Well, the advice I meditate over the most in the last months and maybe even years is: Change what you can, accept what you can't.
I am a control freak. I only feel safe when I feel in control. All my life I have been in a safe place, everything was laid out for me months in advance. By the time I graduated high school, I already had my acceptance for college while many of my class mates were still wondering what to do and just starting to apply to universities. Several weeks before class started, I had signed the lease for my apartment. Well, the first time this changed was, when I met Richard and we were making plans to get married. We were not able to set a date because we had no idea when his paperwork would arrive from the States. To be honest, I'm surprised to this date that he actually followed through marrying me, taking all the tantrums I threw into consideration. Well, it is common knowledge that we did get married at the end.
Uncertainties followed regarding the visa; until a couple of days before his departure it was not sure whether I would be able to go with him or if we had to separate for a few weeks until my visa was done. Tantrum-time! The few months leading up to becoming pregnant with Lily.. I put my poor husband through a lot of stress, I freely admit.
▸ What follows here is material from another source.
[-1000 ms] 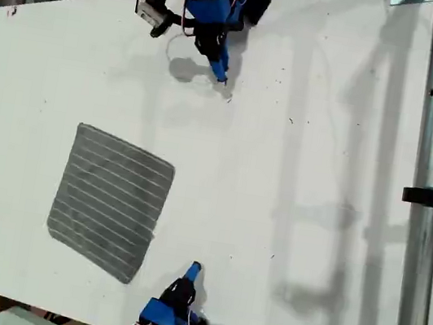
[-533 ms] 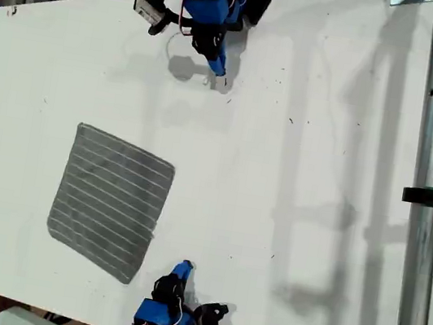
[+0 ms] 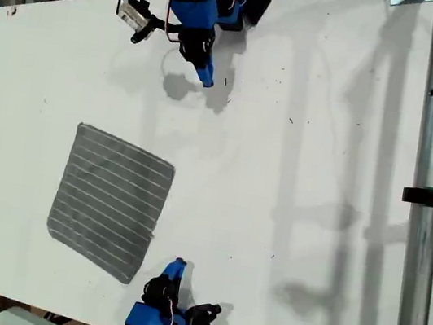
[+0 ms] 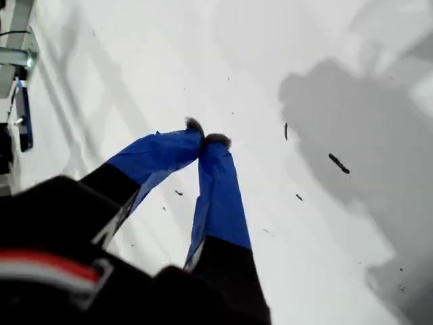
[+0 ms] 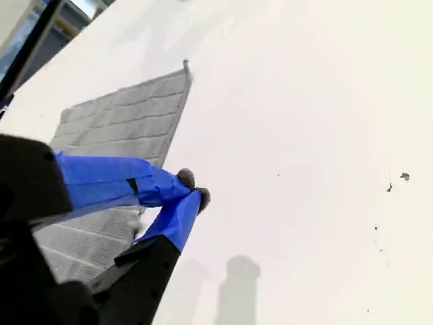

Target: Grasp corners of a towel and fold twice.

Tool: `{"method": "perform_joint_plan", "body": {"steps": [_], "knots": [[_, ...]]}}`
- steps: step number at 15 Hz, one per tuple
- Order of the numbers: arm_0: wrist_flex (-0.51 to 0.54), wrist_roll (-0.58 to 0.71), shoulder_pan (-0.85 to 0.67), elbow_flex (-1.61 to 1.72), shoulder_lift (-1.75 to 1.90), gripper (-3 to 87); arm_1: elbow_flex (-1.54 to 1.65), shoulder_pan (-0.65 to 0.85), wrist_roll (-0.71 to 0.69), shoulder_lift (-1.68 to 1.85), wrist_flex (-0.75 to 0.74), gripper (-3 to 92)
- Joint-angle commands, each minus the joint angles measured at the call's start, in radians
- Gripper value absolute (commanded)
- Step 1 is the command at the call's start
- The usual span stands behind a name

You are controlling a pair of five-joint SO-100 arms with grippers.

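Approach stage, before any grasp. The towel lies flat and unfolded on the table, toward the exterior view's left, with all four corners free.

Near edge: my second tool has its tips together, holding nothing. It stands just to the exterior view's right of the towel's near right corner. The second wrist view shows the same tool over bare table, with the towel beside it and beyond it.

Far edge: my first tool is likewise pinched together and empty. It is well apart from the towel's far right corner. The first wrist view shows its tips over bare, speckled table only.

Next move, as I judge it: both tools must spread their tips, travel on to one corner each along the towel's right edge, and come low enough to pinch the cloth.

Change over the last second: both tools have shifted toward the exterior view's left, nearer the towel. The towel has not moved.
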Motion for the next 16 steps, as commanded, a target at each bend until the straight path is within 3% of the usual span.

His getting out of the Army, our move to Washington State without a job or any other real prospects with a little baby. Becoming pregnant unplanned when I couldn't imagine it the least to expand the family. Giving up our lives and moving to Germany, again without any jobs with a toddler and a newborn baby. And now, the house, our current bane.
During the last 7 years I have learned the importance of this advice. There is no benefit in panicking and wasting energy on things that are beyond my power to control. Yes, it still bothers me and sends me into the occasional panic attack, but I am getting better. I have ayquired skills to ground me if panic is sweeping me away, mostly breathing techniques and meditation, and focusing on things I am indeed able to control.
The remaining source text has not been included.